● YOUR OBJECTIVE
Scan the material below for lines with the word "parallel" and report how many there are, with nothing added.

● TASK INPUTS

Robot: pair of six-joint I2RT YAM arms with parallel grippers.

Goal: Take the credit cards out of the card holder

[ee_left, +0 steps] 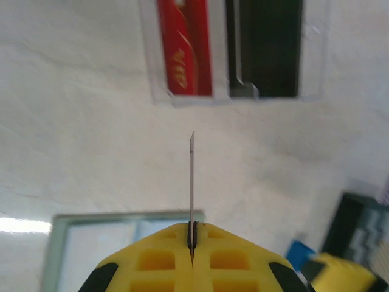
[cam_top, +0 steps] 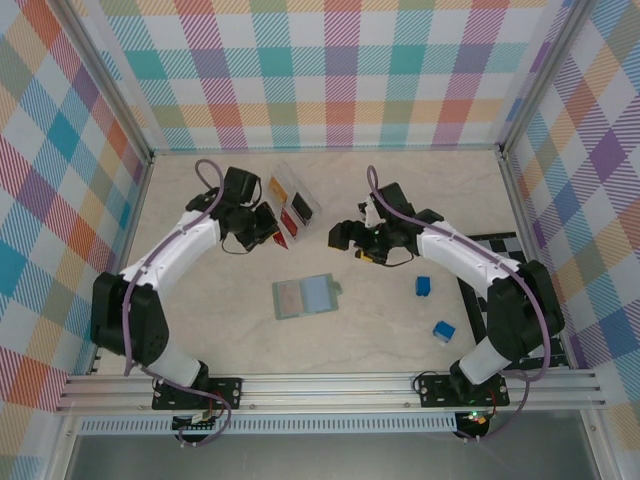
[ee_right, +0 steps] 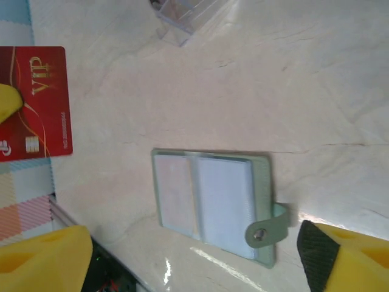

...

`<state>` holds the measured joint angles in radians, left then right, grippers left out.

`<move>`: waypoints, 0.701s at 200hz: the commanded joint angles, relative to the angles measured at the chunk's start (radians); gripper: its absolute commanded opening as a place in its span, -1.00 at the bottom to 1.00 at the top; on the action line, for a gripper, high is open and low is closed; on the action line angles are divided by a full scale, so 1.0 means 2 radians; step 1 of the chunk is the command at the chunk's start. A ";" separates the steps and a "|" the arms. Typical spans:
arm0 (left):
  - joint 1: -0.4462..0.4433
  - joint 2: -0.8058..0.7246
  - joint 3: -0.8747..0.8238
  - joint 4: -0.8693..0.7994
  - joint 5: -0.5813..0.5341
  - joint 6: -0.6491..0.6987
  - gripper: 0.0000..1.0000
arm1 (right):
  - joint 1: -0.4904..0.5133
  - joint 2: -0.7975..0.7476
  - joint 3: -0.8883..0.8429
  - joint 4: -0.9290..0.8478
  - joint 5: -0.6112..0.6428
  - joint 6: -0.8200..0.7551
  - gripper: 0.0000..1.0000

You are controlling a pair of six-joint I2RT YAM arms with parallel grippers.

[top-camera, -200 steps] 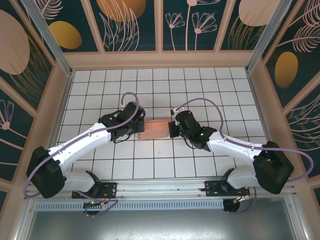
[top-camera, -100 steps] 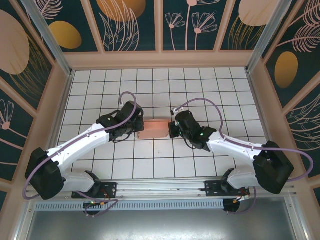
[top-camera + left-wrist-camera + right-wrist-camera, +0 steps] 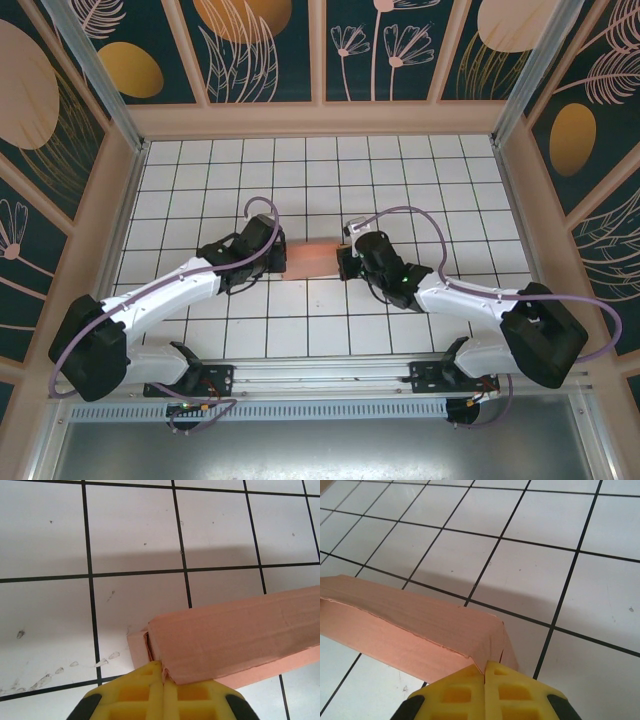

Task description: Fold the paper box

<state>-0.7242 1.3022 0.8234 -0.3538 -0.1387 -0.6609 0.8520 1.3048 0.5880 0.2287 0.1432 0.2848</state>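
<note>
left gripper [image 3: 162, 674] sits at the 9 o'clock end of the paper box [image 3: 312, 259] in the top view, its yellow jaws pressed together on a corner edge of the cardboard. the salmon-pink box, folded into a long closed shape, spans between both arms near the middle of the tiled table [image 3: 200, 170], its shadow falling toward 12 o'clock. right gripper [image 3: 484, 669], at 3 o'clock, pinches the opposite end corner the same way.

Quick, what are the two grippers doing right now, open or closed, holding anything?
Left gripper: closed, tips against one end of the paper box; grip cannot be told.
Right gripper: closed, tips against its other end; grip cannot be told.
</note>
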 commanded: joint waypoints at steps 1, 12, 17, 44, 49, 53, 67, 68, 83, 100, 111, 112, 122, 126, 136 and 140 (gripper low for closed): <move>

● TASK ANSWER
2